§ Your task
Scan the entries below for "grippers" and copy each line that holds it.

§ Information
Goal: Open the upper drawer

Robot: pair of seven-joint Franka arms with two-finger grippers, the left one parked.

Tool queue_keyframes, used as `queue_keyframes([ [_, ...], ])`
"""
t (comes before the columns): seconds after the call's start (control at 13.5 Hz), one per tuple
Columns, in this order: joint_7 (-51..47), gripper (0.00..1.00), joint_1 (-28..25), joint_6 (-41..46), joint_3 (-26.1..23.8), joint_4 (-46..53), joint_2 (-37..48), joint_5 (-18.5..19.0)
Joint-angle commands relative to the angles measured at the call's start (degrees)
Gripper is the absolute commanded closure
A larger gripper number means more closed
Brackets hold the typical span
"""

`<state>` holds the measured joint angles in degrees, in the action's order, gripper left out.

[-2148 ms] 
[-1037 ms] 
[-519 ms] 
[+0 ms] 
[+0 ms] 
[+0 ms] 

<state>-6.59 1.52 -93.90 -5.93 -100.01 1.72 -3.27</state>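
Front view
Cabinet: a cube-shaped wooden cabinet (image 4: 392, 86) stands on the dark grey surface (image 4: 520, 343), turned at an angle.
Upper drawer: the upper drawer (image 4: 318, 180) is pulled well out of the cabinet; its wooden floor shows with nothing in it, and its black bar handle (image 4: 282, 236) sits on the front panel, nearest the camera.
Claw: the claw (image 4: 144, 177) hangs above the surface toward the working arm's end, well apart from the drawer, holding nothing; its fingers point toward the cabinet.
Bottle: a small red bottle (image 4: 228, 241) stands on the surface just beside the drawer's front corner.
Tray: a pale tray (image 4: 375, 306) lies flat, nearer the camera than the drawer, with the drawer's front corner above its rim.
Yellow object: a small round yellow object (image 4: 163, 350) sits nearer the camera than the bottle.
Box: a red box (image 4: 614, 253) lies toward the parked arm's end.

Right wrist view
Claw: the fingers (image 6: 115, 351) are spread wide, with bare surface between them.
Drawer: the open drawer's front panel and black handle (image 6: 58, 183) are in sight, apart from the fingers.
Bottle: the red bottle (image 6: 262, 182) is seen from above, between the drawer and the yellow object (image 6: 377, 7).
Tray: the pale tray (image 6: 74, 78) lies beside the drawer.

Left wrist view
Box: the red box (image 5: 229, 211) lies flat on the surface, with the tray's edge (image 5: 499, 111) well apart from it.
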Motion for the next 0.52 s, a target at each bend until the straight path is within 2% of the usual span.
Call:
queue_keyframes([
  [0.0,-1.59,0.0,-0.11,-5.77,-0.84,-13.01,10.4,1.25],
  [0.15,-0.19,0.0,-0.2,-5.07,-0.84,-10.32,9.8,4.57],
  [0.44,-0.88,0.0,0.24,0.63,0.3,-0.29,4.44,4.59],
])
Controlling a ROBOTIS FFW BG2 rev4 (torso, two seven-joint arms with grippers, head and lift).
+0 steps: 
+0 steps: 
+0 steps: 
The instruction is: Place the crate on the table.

§ Written reply
Robot: pair of seven-joint Franka arms with two-finger grippers, the left one parked.
Controlling a ROBOTIS FFW BG2 rev4 (torso, two seven-joint arms with grippers, head and lift).

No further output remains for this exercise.